Dès le début de cette guerre je travaillais, comme j’avais toujours travaillé, en intégrant ce qui ce passait dans le monde. Mais j’avais aussi, depuis quelque temps, l’impression de devoir changer ma façon de travailler, j’avais l’impression d’une routine, de savoir trop bien comment mon travail fonctionnait — l’ennui du travail. C’était aussi la première «nouvelle» guerre après la «guerre froide» (= das gleichgewicht des schreckens = l’équilibre de la peur/terreur) et la première guerre en Europe après 1945, presque chez nous. Je regardais la télé et je voyais des gens comme nous, courir avec leur sac en plastique, de leurs supermarchés, comme Migros ou Aldi, par une rue qui ressemblait à la Kleinhüningerstrasse*. Ils couraient, parce que des snipers leur tiraient dessus. Cela m’a fait prendre conscience du caractère différent de toutes les autres images de guerres que j’avais déjà vues à la télé: même si celles-ci pouvaient êtres bien plus brutales, elles étaient plus lointaines, abstraites, images de la télé…
Mon travail changeait: il devint complètement basique, simple, faits de petits dessins, avec des matériaux pauvres, comme si je recommençais à zéro, et que je ne croyais vraiment plus à rien. Comment faire, s’il y avait de nouveau des camps de concentration en Europe, pas chez les autres, mais ici, chez nous. Alors, je retournais à ma table, comme au début avec des crayons…
En 1995, tu es invitée à participer à un projet à Sarajevo. Combien de temps y as-tu passé? Est-ce que ce séjour a changé ton appréhension du conflit?
Obala-center avait comme politique culturelle la normalité, ce qui voulait dire (de manière très simplifié) «m’enfiche la guerre, m’enfiche que les Tchetniks veulent bomber Sarajevo et faire d’une ville multiethnique et internationale un patelin ethnique, m’enfiche de toute façon cette idée de la culture nationale, nous, on fait un festival international du film et des expositions avec des artistes internationaux».
Alors ils m’ont invitée, ce qui me touche encore aujourd’hui… La normalité, cela voulait dire que la directrice est venue me voir dans mon atelier à Bâle, nous avons choisi ensemble les travaux, et je les ai envoyés à Sarajevo. J’y suis allée une semaine, j’ai installé mon expo, comme toujours on a fait un vernissage, et voilà .

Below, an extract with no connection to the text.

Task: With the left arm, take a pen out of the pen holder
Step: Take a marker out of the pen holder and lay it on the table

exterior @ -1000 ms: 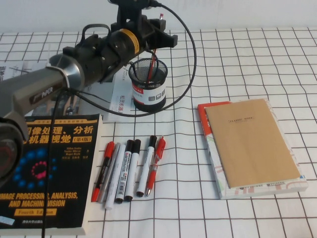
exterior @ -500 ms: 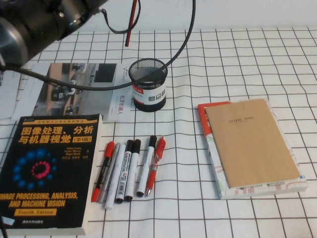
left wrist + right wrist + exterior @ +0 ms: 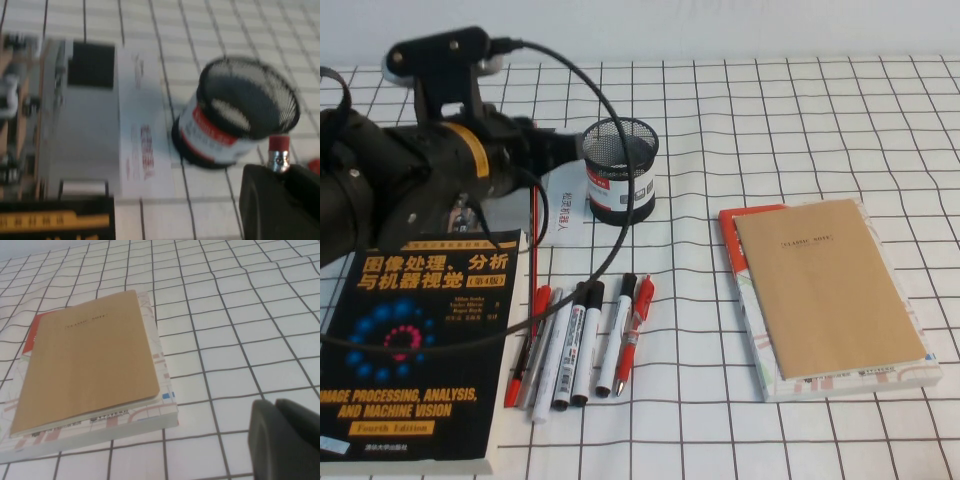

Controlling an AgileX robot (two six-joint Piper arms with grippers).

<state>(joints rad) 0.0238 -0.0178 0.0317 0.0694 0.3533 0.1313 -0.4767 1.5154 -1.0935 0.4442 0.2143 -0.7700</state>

Comme la ville de Sarajevo était en état de siège, la normalité était assez compliquée. Et je me retrouvais dans la situation d’avoir vu assez juste sur cette guerre.

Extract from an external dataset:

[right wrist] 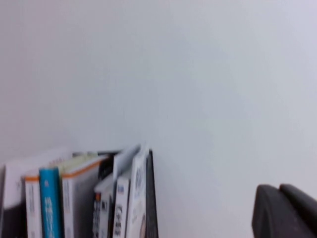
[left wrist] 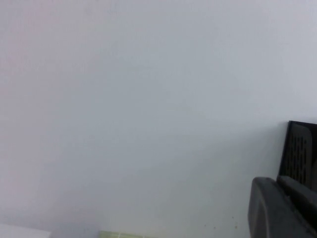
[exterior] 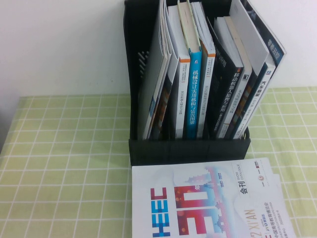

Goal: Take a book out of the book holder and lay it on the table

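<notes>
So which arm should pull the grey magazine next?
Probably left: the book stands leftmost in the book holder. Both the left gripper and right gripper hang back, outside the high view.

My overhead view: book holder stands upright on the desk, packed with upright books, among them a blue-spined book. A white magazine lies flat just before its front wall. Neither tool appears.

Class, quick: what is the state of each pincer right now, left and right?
Left pincer: only a dark edge shows in its own wrist view; state cannot be told; absent from the high view.
Right pincer: likewise, cannot be told.
</notes>
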Available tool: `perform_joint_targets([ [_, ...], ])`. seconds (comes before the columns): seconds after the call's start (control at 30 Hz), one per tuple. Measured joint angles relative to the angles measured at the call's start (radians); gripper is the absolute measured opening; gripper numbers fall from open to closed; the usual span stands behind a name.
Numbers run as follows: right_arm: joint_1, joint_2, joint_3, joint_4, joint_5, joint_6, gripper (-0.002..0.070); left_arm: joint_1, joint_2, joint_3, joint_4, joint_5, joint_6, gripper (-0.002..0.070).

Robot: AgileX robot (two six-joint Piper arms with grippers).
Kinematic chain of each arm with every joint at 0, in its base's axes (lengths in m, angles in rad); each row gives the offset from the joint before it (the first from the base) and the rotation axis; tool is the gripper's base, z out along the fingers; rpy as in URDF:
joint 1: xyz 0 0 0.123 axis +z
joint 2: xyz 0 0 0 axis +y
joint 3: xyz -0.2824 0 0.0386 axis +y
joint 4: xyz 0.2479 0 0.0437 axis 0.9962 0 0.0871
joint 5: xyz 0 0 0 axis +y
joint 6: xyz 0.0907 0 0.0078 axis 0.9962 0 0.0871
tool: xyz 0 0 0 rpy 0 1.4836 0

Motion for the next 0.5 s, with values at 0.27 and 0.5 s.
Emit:
perform_joint_targets([
  [0.27,0.0,0.0,0.0,0.023,-0.253,0.002,-0.0002,0.0,0.0,0.002,0.0,-0.071,-0.06,-0.0003],
  [0.5,0.0,0.0,0.0,0.073,-0.368,0.002,-0.0002,0.0,0.0,0.003,-0.002,-0.322,-0.208,-0.0003],
])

Sarajevoarbeit ou Travail Sarajevo: combien d’années as-tu travaillé autour de ce conflit? Existe-t-il des oeuvres récentes liées à ce thème?
J’ai travaillé sur Sarajevo pendant la durée du conflit, à peu de choses près. Je dirais que toute la discussion, mal faite en Europe, autour de l’islam (la discussion «burkas et minarets») n’est pas seulement, mais aussi liée à ce premier conflit aux Balkans. Quelques travaux dans mon travail sont liés à ce thème jusqu’à aujourd’hui.
Sarajevoarbeit représente un pan important dans ton oeuvre; pourquoi avoir choisi de tout montrer?
Chaque fois que je suis à Bâle et que je regarde la table provisoire roulante avec tous les Sarajevos, je me dis que j’ai, encore plus qu’avec d’autres travaux, une grande difficulté à choisir. C’était toujours et à chaque fois, avec ce travail une «sélection» de ma part presque impossible. Peut-être que c’est exactement le mot: sélection, qui, dans le cas Sarajevo, a un double sens très désagréable (= selektion). Peut-être que c’est cela, mais aussi que je ne peux pas vraiment choisir ce qui, pour moi, est un tout sans être pensé comme une room-installation.
* Kleinhüningerstrasse: rue de Bâle (Suisse), proche de l’endroit où vit l’artiste.